With my oldest, its easy to see she’d picked up a lot of anger along the way. A LOT of anger. She is dysfunctional to say the least. A functional dysfunctional. But, between her anger and her arrogance (both of which comes from father and prior step mother attitude) — it is what drives her on in life. I knew we would reach a point where I could not live with it anymore. I reached my point. Where she basically attacked me over social media, and disrespected me and my husband in our own home. And she is not capable of even saying, “I’m sorry you feel that way mom.” That is the sad part for me.

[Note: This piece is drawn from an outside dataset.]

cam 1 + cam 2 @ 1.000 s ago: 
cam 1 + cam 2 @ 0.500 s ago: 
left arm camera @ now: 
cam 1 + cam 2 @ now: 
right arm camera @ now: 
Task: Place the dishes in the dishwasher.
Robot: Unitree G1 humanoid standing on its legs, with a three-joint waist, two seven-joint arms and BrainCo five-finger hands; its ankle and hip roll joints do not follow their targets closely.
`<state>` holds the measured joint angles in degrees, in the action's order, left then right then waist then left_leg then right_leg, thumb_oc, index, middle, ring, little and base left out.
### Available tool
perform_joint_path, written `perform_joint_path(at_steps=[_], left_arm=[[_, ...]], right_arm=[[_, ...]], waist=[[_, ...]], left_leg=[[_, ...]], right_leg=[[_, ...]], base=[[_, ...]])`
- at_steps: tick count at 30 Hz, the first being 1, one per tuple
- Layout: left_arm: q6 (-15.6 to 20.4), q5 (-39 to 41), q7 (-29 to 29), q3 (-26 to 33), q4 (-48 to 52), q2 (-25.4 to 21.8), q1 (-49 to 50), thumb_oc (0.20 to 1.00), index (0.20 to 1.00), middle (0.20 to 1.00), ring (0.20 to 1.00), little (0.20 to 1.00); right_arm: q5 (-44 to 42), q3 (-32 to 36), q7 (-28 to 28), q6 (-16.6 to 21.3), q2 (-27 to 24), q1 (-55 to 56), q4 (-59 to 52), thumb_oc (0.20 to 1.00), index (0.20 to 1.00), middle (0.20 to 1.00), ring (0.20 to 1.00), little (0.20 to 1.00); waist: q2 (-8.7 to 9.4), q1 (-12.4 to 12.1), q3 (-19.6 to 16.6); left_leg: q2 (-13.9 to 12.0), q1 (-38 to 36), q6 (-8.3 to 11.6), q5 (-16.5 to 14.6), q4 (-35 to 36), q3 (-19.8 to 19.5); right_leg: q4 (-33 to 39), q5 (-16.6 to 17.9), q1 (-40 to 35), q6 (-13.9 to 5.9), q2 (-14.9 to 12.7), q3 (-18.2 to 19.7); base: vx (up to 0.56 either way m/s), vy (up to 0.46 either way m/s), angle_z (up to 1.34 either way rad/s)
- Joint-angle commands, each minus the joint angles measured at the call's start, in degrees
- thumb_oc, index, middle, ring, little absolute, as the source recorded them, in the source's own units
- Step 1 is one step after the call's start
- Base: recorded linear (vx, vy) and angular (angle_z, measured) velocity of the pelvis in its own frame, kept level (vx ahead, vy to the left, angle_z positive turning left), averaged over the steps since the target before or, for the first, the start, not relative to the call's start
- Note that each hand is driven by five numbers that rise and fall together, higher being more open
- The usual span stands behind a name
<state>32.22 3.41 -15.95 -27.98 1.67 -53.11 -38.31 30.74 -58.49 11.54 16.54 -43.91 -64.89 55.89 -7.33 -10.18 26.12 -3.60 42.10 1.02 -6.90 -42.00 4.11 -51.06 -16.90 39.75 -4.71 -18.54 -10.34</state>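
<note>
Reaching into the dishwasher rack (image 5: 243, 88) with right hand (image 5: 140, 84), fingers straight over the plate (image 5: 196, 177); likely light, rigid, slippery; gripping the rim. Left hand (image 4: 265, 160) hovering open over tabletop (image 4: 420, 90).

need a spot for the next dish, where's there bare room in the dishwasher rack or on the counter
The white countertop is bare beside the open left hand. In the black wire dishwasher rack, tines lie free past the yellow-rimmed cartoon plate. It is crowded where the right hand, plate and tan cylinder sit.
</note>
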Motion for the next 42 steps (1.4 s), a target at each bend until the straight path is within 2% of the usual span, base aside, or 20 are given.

For months now, I have been telling my significant other that I have a broken heart. When drs. started realizing that there is something wrong with my heart, I’ve been telling them that I have a broken heart. No one heard me until today. My cardiologist was looking yet again at my stress test. His answer today was, “You know, you just might be right, I think you’ve had a heart attack.” My answer, “Dr. I have never been diagnosed with a heart attack.” So, now we get more tests, I am waiting to be scheduled now. I need more blood work, and IF I have had a heart attack then, I need different kind of medical care. But, the doctor showed me on the pictures the dead part of my heart. I saw it with my own eyes. And I am pretty sure now, with thought, that I know just when it happened.
I know, exactly when it happened. When I was hurting the worst over those two angry girls, my 1st & 2nd. I have decided at this point, that we’ll probably never make up. Either way, the pain is real and it is there.
Neither of them realize just how much of me, is invested in them.
I don’t think I could make up now, if I wanted to. I’d be afraid they’d be willing to be just as compassionate and sympathetic — caring as they have been these past couple of years. The truth is, if I were to go through it again, they’d probably kill me. Other than the fact, that I had to learn to let go (again)….. I just can’t go through that again. They are too willing to be very hurtful. I am not willing to hurt. Although, I have to say, my heart will be broken and will hurt literally, for the rest of my life.
I do not hate them, I simply can’t take the pain. I am worn out. I have fought all my life in a kind of survival mode, first for myself as an abused child. My father raped me and had a lot of fun torturing me. Then raped again (In every conceivable way) by the first husband. Then again, by a boyfriend….his was mostly emotional and mental manipulation but it is just as bad as any physical abuse. While this is going on, I’m fighting for my kids.
Today I fight with hubby #2, over the kids. The crap never ends. There is a good chance that we’ll be going our separate ways, as I just can not take the stress anymore. period.
I have let go. I love all my kids, but I will not let them walk all over me or abuse me. Since at this point, there is no trust, and probably never will be again, in my mind I basically have two kids now. Now I put the ink to paper to try as a way of releasing the the harmful and unhealthy mush that has been holding me down literally for years. I can’t live with it anymore. I have to let it go.
At the same time, I can finally get it out, and say it out loud, I find out that I literally do have a broken heart. And I told the doctor it is probably because of my kids. And I have been saying it for months. Probably a couple of years now. I hope they are happy, that they literally, laid on the last straw that broke their mothers physical heart.